Simon Crozier leaned back in his plush leather chair and stared at her over the top of his half rims. ‘I’m sorry to drag you in on your day off, Jane. I hope you had nothing important planned.’

‘It’s okay. Gemma’s at school and David’s at home today, so he can take care of Amy,’ she said with a smile, but actually it wasn’t okay — it wasn’t okay at all. David had purposely taken the day off so they could be together. They’d arranged to drop Amy off with Jane’s mother and then come up to town.

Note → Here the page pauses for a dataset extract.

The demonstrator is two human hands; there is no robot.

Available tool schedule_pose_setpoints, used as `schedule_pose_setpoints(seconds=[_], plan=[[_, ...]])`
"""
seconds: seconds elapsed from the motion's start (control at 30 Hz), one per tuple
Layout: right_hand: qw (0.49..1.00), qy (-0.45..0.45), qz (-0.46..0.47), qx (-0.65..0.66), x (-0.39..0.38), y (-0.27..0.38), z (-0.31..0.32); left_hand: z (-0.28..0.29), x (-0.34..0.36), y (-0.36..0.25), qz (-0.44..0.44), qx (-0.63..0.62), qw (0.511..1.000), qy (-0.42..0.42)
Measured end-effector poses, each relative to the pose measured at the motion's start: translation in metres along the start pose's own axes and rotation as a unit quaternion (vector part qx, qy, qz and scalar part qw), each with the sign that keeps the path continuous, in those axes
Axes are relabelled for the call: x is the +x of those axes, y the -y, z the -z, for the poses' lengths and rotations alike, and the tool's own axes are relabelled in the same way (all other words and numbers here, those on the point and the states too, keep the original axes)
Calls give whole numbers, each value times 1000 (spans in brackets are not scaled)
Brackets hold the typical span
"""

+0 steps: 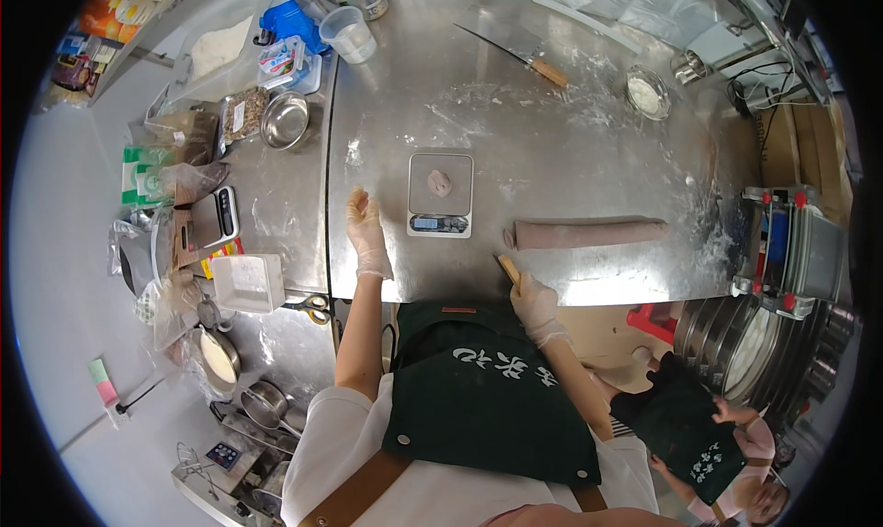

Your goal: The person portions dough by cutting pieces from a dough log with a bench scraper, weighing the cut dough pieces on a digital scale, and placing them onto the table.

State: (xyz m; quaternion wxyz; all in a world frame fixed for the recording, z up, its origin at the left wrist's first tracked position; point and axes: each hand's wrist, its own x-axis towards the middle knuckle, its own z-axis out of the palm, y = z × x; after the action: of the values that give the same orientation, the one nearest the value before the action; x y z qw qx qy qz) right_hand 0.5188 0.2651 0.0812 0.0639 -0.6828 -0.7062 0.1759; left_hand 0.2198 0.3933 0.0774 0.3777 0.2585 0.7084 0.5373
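Just above the steel table, left of the kitchen scale (441,225), my left hand (366,231) in a clear glove holds nothing, its fingers loosely bent. A small pinkish-brown dough piece (440,183) lies on the scale's plate. At the table's front edge my gloved right hand (535,304) is closed around a dough scraper (508,269) with a light wooden handle; its blade is hard to make out. Beyond that hand, a long roll of the same dough (589,234) lies crosswise, its left end cut.
A long knife (550,72) and a glass bowl of flour (647,93) lie farther back. A metal bowl (285,120), a second scale (217,218), a white tub (248,283) and scissors (317,308) crowd the left counter. A co-worker (708,435) is at the lower right.
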Motion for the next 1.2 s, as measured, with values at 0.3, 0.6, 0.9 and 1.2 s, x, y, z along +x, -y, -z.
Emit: schedule_pose_setpoints(seconds=[0.3,0.6,0.9,1.2], plan=[[1000,0,-6,16,-1,1,3,-25,2,6,-64,79,994,49],[984,-76,-122,107,-16,5,41,-106,-90,23,-397,302,772,394],[984,-124,-104,78,-11,8,29,-113,-125,77,-105,216,885,398],[992,-25,-117,46,6,22,9,-107,-129,66,-75,230,903,355]])
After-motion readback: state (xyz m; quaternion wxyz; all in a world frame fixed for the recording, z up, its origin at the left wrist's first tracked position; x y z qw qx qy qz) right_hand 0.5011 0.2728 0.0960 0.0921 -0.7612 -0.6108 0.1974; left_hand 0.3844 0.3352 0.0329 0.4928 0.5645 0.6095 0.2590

The plan was to go to the Tate Gallery to see the Turner exhibition, and then to go on to Clerkenwell for something to eat at one of their favorite restaurants. Jane’s mother had agreed to pick up Gemma from school and have the girls overnight, to give them some much needed time together. It was so long since it had been just the two of them for any length of time that tiny cracks were beginning to show in the marriage. Nothing too serious, not divorce material yet, but given time and left unchecked, the cracks would turn into fissures and then into bloody great canyons that would be impossible to bridge. She’d seen it happen to other couples, friends of theirs whose romance had turned sour and whose marriages had become battlegrounds on which to mount a daily fight to the death. She didn’t want things to get to that pitch, so she’d planned a quiet day together, to help heal the cracks, and to soothe the real, or imagined, grievances and slights that two busy working people with hectic lives and two delightful but demanding daughters, allow to mar an otherwise solid marriage.